• _Assignment_: Set down all of the data again, character for character.

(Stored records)

###

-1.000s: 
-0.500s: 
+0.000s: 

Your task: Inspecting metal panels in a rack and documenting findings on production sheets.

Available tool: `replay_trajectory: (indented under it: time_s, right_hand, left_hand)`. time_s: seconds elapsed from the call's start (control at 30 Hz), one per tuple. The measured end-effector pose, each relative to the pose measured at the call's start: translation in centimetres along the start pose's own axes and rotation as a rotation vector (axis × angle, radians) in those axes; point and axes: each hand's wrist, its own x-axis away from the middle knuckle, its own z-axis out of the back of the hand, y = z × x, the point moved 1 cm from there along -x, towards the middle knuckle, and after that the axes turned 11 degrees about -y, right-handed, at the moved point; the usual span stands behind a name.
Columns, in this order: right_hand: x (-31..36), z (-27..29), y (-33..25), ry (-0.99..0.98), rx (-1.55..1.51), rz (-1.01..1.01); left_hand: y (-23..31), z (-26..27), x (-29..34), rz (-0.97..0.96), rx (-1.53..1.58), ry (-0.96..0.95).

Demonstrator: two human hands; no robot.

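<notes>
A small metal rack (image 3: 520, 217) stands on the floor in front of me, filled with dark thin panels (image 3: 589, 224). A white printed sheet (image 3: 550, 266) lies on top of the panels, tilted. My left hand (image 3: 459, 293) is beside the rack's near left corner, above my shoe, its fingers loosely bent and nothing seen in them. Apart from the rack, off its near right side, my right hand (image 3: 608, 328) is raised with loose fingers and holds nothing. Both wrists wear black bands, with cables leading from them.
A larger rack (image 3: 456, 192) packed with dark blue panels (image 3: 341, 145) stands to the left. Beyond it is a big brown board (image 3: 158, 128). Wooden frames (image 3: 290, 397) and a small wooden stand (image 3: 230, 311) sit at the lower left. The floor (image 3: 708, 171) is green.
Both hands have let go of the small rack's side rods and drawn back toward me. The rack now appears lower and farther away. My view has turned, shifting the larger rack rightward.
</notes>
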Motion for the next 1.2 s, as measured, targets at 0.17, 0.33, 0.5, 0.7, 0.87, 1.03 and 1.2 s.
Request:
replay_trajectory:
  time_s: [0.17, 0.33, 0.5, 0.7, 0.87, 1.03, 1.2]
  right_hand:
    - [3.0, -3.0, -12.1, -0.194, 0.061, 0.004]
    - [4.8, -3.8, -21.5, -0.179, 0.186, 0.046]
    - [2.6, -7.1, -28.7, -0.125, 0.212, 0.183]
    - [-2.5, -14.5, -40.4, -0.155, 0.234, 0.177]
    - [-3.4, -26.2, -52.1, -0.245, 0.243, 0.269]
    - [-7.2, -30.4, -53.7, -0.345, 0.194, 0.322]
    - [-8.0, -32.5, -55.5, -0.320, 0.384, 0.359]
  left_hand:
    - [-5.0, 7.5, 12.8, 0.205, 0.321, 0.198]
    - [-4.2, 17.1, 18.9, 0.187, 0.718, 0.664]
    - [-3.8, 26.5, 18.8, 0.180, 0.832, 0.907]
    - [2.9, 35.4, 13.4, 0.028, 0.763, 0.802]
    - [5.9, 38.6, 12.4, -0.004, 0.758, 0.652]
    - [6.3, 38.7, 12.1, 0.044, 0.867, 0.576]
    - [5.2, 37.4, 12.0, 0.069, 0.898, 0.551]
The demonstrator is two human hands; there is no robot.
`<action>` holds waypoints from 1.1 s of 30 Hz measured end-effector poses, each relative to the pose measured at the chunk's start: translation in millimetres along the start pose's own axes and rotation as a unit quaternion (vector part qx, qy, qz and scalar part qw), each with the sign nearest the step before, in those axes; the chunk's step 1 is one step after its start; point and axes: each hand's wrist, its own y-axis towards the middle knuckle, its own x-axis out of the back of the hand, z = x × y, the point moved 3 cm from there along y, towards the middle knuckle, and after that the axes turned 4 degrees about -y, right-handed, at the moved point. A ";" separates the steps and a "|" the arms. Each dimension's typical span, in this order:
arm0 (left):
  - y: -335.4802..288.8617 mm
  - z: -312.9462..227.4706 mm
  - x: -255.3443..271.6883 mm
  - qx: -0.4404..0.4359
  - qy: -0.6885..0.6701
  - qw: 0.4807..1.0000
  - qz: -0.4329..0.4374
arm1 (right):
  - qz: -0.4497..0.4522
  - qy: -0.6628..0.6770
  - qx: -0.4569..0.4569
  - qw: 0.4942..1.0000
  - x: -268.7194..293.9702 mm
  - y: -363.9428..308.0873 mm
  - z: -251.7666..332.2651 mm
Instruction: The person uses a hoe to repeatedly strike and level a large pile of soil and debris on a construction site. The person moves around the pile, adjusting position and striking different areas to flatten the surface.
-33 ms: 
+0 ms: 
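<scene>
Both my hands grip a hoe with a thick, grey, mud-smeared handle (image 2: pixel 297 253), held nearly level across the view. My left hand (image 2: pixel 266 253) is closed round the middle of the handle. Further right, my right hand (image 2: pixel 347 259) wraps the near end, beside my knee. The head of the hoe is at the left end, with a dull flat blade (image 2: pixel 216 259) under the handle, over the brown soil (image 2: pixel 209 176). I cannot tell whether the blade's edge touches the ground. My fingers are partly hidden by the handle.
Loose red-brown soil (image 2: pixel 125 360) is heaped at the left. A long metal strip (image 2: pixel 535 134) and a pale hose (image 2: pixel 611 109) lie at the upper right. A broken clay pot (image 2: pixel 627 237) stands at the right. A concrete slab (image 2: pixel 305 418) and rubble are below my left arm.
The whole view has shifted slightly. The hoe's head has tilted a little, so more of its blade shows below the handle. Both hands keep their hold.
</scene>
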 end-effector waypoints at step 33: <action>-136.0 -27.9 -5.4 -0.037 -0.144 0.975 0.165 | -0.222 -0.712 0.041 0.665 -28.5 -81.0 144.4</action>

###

• _Output for this exercise_:
-1.000s: 
-0.500s: 
+0.000s: 

Your task: Inspecting metal panels in a rack and documenting findings on production sheets.

Available tool: `replay_trajectory: (indented under it: time_s, right_hand, left_hand)`. time_s: seconds elapsed from the call's start (control at 30 Hz), one per tuple. The measured end-effector pose, each relative to the pose measured at the call's start: translation in centimetres along the start pose's own axes and rotation as a rotation vector (axis × angle, radians) in those axes; point and axes: each hand's wrist, its own x-axis away from the middle knuckle, its own z-axis out of the back of the hand, y = z × x, the point moved 1 cm from there along -x, towards the middle knuckle, and after that the axes turned 11 degrees about -y, right-handed, at the moved point; the usual span stands behind a name.
Columns, in this order: right_hand: x (-31..36), z (-27..29), y (-33..25), ry (-0.99..0.98), rx (-1.55..1.51), rz (-1.01..1.01); left_hand: y (-23..31), z (-26..27), x (-29..34), rz (-0.97..0.96), rx (-1.53..1.58), ry (-0.96..0.95).

Demonstrator: two human hands; no robot.

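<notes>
A small metal rack (image 3: 520, 217) stands on the floor in front of me, filled with dark thin panels (image 3: 589, 224). A white printed sheet (image 3: 550, 266) lies on top of the panels, tilted. My left hand (image 3: 459, 293) is beside the rack's near left corner, above my shoe, its fingers loosely bent and nothing seen in them. Apart from the rack, off its near right side, my right hand (image 3: 608, 328) is raised with loose fingers and holds nothing. Both wrists wear black bands, with cables leading from them.
A larger rack (image 3: 456, 192) packed with dark blue panels (image 3: 341, 145) stands to the left. Beyond it is a big brown board (image 3: 158, 128). Wooden frames (image 3: 290, 397) and a small wooden stand (image 3: 230, 311) sit at the lower left. The floor (image 3: 708, 171) is green.
Both hands have let go of the small rack's side rods and drawn back toward me. The rack now appears lower and farther away. My view has turned, shifting the larger rack rightward.
</notes>
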Motion for the next 1.2 s, as measured, targets at 0.17, 0.33, 0.5, 0.7, 0.87, 1.03 and 1.2 s.
Request:
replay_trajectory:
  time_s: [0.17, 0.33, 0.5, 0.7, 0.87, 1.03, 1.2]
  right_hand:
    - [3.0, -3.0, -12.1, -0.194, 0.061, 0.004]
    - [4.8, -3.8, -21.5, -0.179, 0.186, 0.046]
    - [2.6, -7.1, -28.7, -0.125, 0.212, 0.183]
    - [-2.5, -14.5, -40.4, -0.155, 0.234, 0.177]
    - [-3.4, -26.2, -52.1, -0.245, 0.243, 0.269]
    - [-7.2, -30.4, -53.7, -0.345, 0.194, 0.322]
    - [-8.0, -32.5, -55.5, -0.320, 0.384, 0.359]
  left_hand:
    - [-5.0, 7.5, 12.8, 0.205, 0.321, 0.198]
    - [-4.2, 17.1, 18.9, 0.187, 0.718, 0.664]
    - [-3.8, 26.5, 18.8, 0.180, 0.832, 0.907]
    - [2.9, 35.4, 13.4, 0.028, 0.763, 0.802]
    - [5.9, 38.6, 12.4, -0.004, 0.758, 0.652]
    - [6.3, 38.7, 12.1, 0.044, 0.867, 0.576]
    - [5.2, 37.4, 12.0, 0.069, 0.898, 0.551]
The demonstrator is two human hands; there is no robot.
`<action>` holds waypoints from 1.1 s of 30 Hz measured end-effector poses, each relative to the pose measured at the chunk's start: translation in millimetres along the start pose's own axes and rotation as a unit quaternion (vector part qx, qy, qz and scalar part qw), each with the sign nearest the step before, in those axes; the chunk's step 1 is one step after its start; point and axes: each hand's wrist, its own y-axis towards the middle knuckle, its own x-axis out of the back of the hand, z = x × y, the point moved 3 cm from there along y, towards the middle knuckle, and after that the axes turned 4 degrees about -y, right-handed, at the moved point. A ";" separates the steps and a "|" the arms. Each dimension's typical span, in this order:
arm0 (left):
  - y: -335.4802..288.8617 mm
  - z: -312.9462..227.4706 mm
  - x: -255.3443..271.6883 mm
  - qx: -0.4404..0.4359
  - qy: -0.6885..0.6701
  - qw: 0.4807..1.0000
  - qz: -0.4329..0.4374
arm1 (right):
  - qz: -0.4497..0.4522
  - qy: -0.6628..0.6770
  - qx: -0.4569..0.4569
  - qw: 0.4942..1.0000
  - x: -268.7194..293.9702 mm
  - y: -363.9428..308.0873 mm
  - z: -251.7666..332.2651 mm
Instruction: The person uses a hoe to repeatedly strike and level a large pile of soil and debris on a construction site. The person moves around the pile, adjusting position and striking different areas to flatten the surface.
-33 ms: 
+0 ms: 
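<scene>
Both my hands grip a hoe with a thick, grey, mud-smeared handle (image 2: pixel 297 253), held nearly level across the view. My left hand (image 2: pixel 266 253) is closed round the middle of the handle. Further right, my right hand (image 2: pixel 347 259) wraps the near end, beside my knee. The head of the hoe is at the left end, with a dull flat blade (image 2: pixel 216 259) under the handle, over the brown soil (image 2: pixel 209 176). I cannot tell whether the blade's edge touches the ground. My fingers are partly hidden by the handle.
Loose red-brown soil (image 2: pixel 125 360) is heaped at the left. A long metal strip (image 2: pixel 535 134) and a pale hose (image 2: pixel 611 109) lie at the upper right. A broken clay pot (image 2: pixel 627 237) stands at the right. A concrete slab (image 2: pixel 305 418) and rubble are below my left arm.
The whole view has shifted slightly. The hoe's head has tilted a little, so more of its blade shows below the handle. Both hands keep their hold.
</scene>
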 end-effector waypoints at step 33: <action>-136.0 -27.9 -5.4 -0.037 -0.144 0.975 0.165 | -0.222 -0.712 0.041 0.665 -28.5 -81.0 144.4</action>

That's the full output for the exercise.